Nextflow was mentioned. I think what most people want is probably closer to Airflow, although it takes some
time getting it up to production in a cloud environment (there is astronomer.io and a GCP product).
HTCondor via DAGMan has existed a long time, and there’s even engines built on that (Pegasus, Wings).
There’s Swift (http://swift-lang.org/main/) and it’s successor Parsl. Cray has Chapel. These are a bit different, in that they are more like a distributed computer program. Of course, so is Julia, but built into these languages is the assumption you can be using unreliable, in some way, computing. Makeflow and GNU Parallel are closer to this category too.
Then there’s Beam, but that’s dataflow.
The crappy thing about this is it’s hard to understand when to use a solution and when to not use a solution. Why are there so many solutions?
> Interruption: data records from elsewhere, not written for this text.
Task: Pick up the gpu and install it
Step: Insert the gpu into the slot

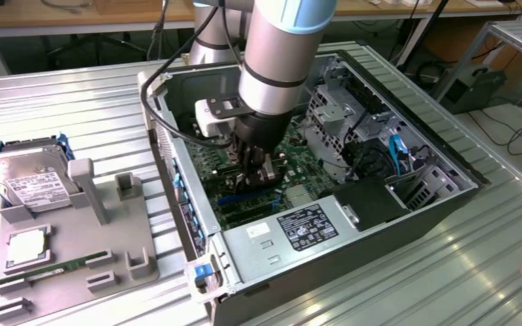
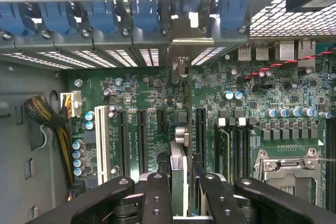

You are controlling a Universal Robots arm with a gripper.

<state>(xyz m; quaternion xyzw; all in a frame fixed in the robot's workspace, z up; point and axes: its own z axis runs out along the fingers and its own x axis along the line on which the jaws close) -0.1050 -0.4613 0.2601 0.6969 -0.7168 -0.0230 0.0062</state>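
GPU (image 2: 178,177) stands edge-on between the fingers of the gripper (image 2: 184,192), which is closed on it, deep inside the open case (image 1: 424,204) just above the motherboard (image 2: 157,98). Pickup looks done; whether the card is seated in its slot cannot be told.

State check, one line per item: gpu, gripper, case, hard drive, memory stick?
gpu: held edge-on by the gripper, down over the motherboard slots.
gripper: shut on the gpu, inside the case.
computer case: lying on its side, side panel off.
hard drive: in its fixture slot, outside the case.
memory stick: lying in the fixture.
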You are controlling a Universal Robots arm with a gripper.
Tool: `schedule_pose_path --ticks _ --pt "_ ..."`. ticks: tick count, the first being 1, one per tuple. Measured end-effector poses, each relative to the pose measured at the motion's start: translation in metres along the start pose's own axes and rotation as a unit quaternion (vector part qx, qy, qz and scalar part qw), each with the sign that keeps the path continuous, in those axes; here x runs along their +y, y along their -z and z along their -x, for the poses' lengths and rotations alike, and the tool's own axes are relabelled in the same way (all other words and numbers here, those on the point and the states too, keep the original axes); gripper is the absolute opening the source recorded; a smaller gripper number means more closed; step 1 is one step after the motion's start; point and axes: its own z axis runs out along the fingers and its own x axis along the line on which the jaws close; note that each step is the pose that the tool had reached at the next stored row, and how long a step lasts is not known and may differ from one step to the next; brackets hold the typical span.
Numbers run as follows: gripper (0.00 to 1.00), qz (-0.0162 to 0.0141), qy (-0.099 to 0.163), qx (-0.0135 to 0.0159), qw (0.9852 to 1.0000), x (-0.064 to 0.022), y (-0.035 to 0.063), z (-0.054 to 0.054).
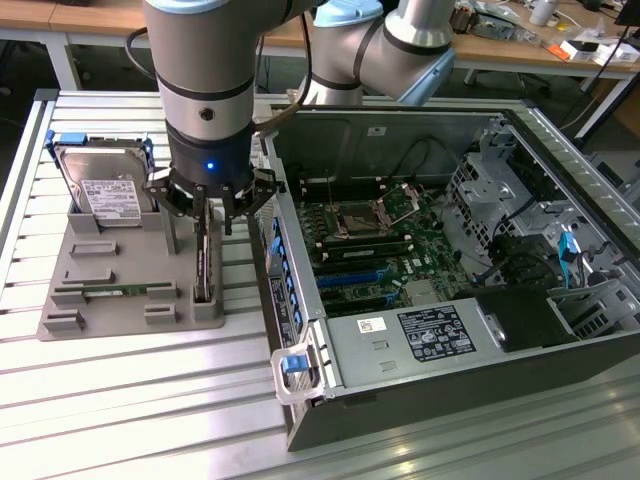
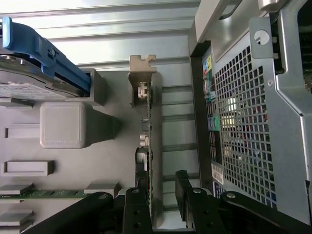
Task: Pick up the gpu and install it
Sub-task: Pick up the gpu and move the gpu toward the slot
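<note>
The gpu (image 1: pixel 204 268) stands on edge in a slot of the grey holder (image 1: pixel 120 262), a slim dark card beside the open computer case. Seen edge-on in the wrist view, the gpu (image 2: pixel 152 146) has its silver bracket (image 2: pixel 143 66) at the far end. My gripper (image 1: pixel 210 222) hangs straight over the card's top edge. In the wrist view my gripper (image 2: pixel 160 202) is open, with one black finger (image 2: pixel 138 210) close to the card's side and the other finger (image 2: pixel 182 195) a small gap away on the opposite side. Nothing is held.
A silver hard drive (image 1: pixel 100 190) in a blue frame stands at the holder's back, and a green memory stick (image 1: pixel 112 291) lies in a front slot. The open case (image 1: pixel 420 345) with its motherboard (image 1: pixel 372 240) and blue slots (image 1: pixel 350 276) lies to the exterior view's right.
</note>
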Motion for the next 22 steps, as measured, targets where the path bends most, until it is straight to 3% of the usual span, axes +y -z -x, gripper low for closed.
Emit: schedule_pose_path --ticks 22 --pt "0.36 0.0020 0.000 0.0002 1.0000 -0.0051 -0.0129 0.000"
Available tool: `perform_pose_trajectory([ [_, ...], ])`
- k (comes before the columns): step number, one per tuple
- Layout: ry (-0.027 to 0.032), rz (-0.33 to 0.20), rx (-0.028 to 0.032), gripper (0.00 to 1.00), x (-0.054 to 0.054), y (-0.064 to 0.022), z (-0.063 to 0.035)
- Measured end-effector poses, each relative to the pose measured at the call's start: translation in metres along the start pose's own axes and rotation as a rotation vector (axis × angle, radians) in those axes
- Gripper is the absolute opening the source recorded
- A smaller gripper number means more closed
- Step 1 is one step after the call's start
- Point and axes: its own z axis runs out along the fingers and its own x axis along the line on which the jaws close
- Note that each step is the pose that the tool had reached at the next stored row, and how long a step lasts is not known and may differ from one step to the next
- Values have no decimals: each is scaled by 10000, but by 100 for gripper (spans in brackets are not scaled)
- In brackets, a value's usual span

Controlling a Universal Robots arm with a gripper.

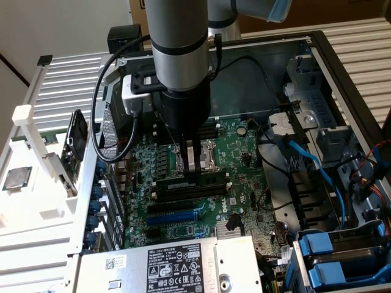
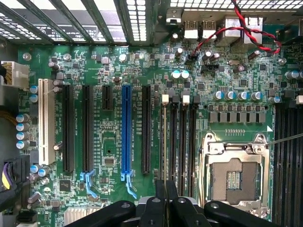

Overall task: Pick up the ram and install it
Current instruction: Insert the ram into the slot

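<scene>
The fingers (image 2: pixel 171 196) were clamped on the ram (image 1: pixel 183 183), which stood edge-down at the black memory slots (image 2: pixel 182 142); any misalignment under pressure could bend contacts or half-seat it.

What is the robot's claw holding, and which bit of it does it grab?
The gripper pinches the ram, the thin green stick, by its upper long edge, roughly at mid-length.

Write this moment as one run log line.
gripper: shut on long thin green ram stick | place: at black plastic memory slots
</scene>
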Motion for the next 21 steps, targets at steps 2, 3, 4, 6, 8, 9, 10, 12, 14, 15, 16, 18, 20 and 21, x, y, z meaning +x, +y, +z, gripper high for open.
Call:
perform_pose_trajectory([
  [2,0,-1,6,12,0,0,2],
  [3,-1,0,9,12,-2,0,5],
  [4,-1,0,10,12,-2,0,5],
  [6,-6,1,14,12,-3,0,6],
  [8,-11,3,19,12,-3,0,8],
  [9,-15,4,22,12,-3,0,8],
  [10,-19,10,26,12,-3,0,9],
  [12,-19,13,27,12,-1,1,10],
  [14,-19,11,26,12,0,2,13],
  [15,-19,13,27,12,0,3,14],
  [16,-20,16,27,12,0,7,16],
  [18,-20,20,27,12,0,11,20],
  [20,-18,23,26,12,0,12,22],
  [21,-18,27,26,12,0,13,23],
])
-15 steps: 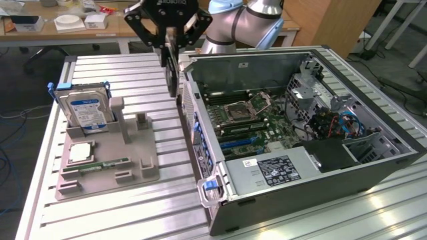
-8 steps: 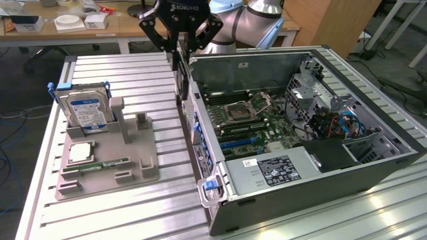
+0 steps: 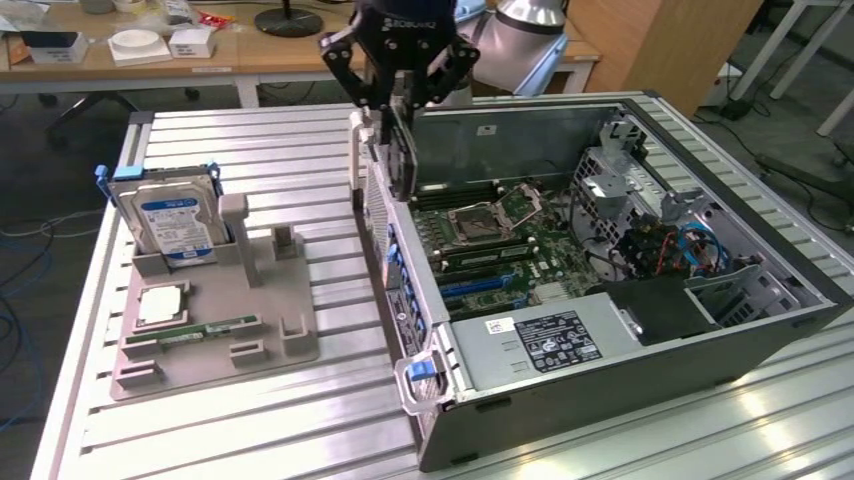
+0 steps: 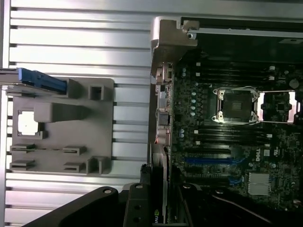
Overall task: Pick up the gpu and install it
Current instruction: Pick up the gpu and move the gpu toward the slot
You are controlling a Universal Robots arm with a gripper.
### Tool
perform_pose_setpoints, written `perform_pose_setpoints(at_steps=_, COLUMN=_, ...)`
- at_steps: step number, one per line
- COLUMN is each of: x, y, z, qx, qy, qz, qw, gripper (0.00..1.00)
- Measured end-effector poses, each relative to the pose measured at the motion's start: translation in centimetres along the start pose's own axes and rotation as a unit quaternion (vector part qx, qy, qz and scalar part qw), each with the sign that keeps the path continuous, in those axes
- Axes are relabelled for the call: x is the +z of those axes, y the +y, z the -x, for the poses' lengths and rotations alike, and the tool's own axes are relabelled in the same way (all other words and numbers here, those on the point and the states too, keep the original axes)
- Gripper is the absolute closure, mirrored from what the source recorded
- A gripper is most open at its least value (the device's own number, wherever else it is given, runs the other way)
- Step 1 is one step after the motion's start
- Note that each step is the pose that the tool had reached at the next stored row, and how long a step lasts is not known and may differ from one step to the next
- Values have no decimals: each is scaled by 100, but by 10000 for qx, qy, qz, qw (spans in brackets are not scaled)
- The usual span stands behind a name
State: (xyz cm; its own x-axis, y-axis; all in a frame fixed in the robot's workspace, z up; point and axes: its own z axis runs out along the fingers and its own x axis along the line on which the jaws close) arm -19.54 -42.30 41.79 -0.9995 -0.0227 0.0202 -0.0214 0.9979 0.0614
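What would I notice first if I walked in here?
A big open black computer case lies on the silver slatted table, its green motherboard showing. Above its wall on the exterior view's left, a black robot gripper holds a thin dark graphics card upright. On the grey tray beside the case stands a silver hard drive with a blue-white label.

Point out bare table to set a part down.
Free: the slotted table on the camera side of the grey tray, and the strip between tray and computer case. Crowded: the tray's slots and the case's far corner, where the held gpu hangs.
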Motion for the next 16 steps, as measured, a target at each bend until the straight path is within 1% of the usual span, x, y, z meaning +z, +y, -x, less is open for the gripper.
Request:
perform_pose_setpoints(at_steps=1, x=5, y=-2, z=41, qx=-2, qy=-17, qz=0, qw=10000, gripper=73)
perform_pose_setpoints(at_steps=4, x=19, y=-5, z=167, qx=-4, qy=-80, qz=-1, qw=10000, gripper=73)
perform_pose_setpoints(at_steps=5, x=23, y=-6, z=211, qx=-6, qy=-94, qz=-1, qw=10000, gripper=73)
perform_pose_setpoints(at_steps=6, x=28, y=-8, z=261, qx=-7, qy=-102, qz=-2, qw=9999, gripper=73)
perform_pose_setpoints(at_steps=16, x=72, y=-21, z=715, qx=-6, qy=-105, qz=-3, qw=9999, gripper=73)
Because there’s a ton of different needs, and a lot
of these focus on a few in particular:
Scalability or workers
Dynamic Scalability of workers
Integration with existing Schedulers
Workflow Code Management (container support)
Maintainability of very large DAGs
Testability of DAGs/Development support
Execution Management support/Web APIs
Error recovery (especially for long running workflows)
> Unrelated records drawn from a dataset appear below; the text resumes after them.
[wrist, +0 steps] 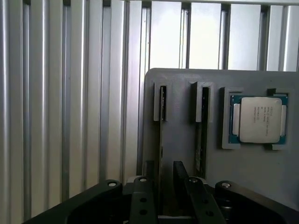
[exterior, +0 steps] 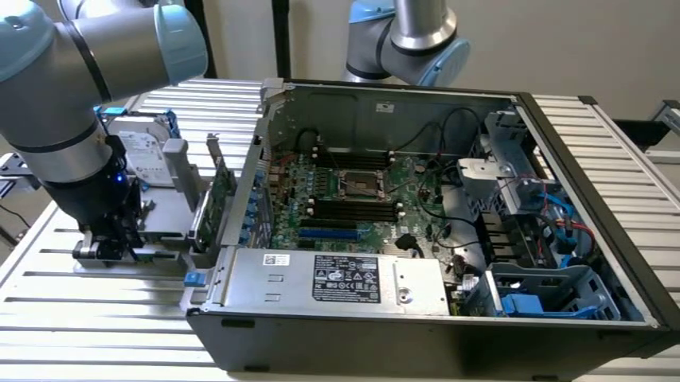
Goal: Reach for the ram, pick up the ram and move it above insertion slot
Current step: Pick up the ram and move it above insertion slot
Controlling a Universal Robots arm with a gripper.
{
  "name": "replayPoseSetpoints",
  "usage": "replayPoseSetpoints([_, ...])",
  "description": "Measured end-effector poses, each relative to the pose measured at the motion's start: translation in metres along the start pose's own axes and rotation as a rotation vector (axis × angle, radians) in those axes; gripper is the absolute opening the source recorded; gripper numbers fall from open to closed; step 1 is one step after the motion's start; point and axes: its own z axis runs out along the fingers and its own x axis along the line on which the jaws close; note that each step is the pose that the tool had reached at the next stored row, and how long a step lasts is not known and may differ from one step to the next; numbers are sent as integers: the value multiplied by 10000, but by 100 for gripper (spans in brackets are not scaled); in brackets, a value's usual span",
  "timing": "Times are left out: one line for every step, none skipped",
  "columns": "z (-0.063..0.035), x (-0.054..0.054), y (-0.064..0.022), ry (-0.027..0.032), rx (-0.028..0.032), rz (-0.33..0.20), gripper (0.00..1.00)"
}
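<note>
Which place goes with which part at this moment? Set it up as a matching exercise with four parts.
Parts:
1. ram
2. processor chip
3. power supply
4. green expansion card

Places:
A. inside the computer case, along the wall nearest the exterior camera
B. lying flat in the grey holder
C. upright outside the case, at the exterior view's left
D. on edge in the grey holder, straddled by the open gripper

Pairs: 1-D; 2-B; 3-A; 4-C
</note>
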Motion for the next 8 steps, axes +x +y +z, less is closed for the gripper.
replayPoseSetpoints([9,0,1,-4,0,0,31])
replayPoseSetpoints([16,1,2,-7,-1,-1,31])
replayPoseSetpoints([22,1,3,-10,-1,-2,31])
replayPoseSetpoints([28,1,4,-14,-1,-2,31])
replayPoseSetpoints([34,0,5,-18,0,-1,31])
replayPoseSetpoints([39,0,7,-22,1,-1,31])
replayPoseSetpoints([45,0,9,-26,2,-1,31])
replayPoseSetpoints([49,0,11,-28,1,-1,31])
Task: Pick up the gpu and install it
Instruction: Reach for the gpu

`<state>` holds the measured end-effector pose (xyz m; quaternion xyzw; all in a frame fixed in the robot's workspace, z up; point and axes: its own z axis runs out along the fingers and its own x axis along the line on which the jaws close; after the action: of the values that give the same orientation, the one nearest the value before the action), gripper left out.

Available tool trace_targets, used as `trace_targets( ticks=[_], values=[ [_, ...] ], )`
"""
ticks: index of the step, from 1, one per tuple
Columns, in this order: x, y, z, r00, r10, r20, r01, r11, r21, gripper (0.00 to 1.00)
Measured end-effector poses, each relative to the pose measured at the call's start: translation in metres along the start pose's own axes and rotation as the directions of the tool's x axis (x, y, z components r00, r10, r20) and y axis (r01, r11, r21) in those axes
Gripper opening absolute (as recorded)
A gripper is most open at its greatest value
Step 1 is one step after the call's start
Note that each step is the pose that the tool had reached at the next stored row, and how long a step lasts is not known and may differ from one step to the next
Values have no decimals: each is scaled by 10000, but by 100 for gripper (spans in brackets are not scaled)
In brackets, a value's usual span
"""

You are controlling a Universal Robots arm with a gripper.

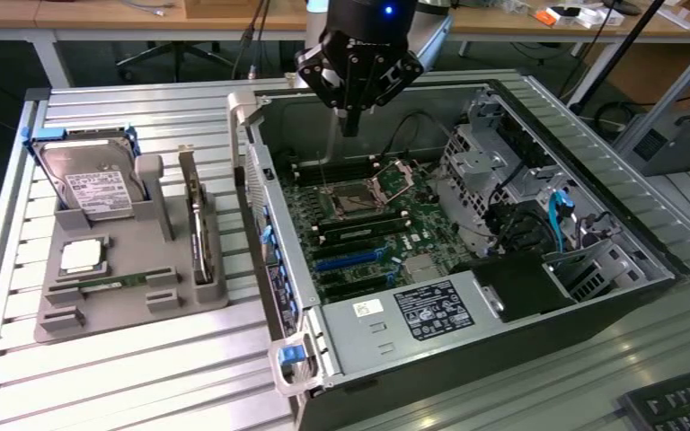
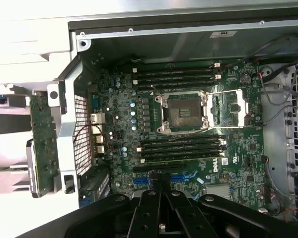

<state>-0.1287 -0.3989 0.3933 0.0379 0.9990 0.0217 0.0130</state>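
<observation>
The gpu [image 1: 201,235] stands on edge in a slot of the grey holder [image 1: 129,310] at the exterior view's left, outside the computer. Its green circuit board face [image 2: 42,144] shows beside the case wall in the wrist view. My gripper [image 1: 348,126] hangs above the far end of the open computer case [image 1: 249,117], well apart from the gpu. Its black fingers [image 2: 161,191] are shut together with nothing between them. Below it lies the motherboard [image 2: 124,124] with its open CPU socket [image 2: 184,111] and blue expansion slots [image 2: 181,177].
The grey holder also carries a hard drive [image 1: 93,184], a CPU chip [image 1: 82,256] and a RAM stick [image 1: 111,285]. Drive cages and cables [image 1: 525,206] fill the case's right side. A keyboard [image 1: 681,404] lies at the near right corner.
</observation>
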Motion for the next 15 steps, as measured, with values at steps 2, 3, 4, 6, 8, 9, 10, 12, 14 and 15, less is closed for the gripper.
trace_targets(
  ticks=[2, 3, 4, 6, 8, 9, 10, 12, 14, 15],
  values=[
    [3, 0, 0, 10000, 0, 0, 0, 10000, -1, 11],
    [4, 0, 0, 10000, -1, 0, 1, 10000, 0, 11],
    [6, 0, 0, 10000, 0, 0, 0, 10000, 0, 11],
    [10, -1, 0, 10000, 0, 0, 0, 10000, 0, 11],
    [23, -2, 0, 10000, 0, 0, 0, 10000, -1, 11],
    [31, -2, 0, 10000, 0, 1, 0, 10000, -1, 11],
    [33, -2, -1, 10000, 0, 0, 0, 10000, 0, 11],
    [38, -3, -1, 10000, 1, 0, -1, 10000, 0, 11],
    [43, -3, -1, 10000, 0, 0, 0, 10000, 0, 11],
    [45, -3, -1, 10000, 0, 0, 0, 10000, 0, 11]
  ],
)
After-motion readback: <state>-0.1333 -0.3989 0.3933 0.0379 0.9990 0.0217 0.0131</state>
Data Management (next to data processing)
... the list goes on.
It's amazing it works at all in my opinion.
This file  contains much of the complexity as a messy, stateful, monolithic block of Python. Having had to chase down deep bugs / limitations in this software, I'm now convinced that Python, with it's GIL, weak typing, lack of concurrency primitives, and generally OOP / imperative style is just the wrong tool for the job.
https://trio.readthedocs.io is an extremely good python concurrency library based on the model of Structured Concurrency (https://vorpus.org/blog/notes-on-structured-concurrency-or-g...).
The typing issues are far improved in current Python with annotations and attrs/dataclasses.
Indeed! I am working on Cylc  right now, which is a cyclic workflow system, where users need more than DAG.
It was created to automate weather forecast operations, but now there are a few cases of users trying to use it for cyclic graphs for more general problems.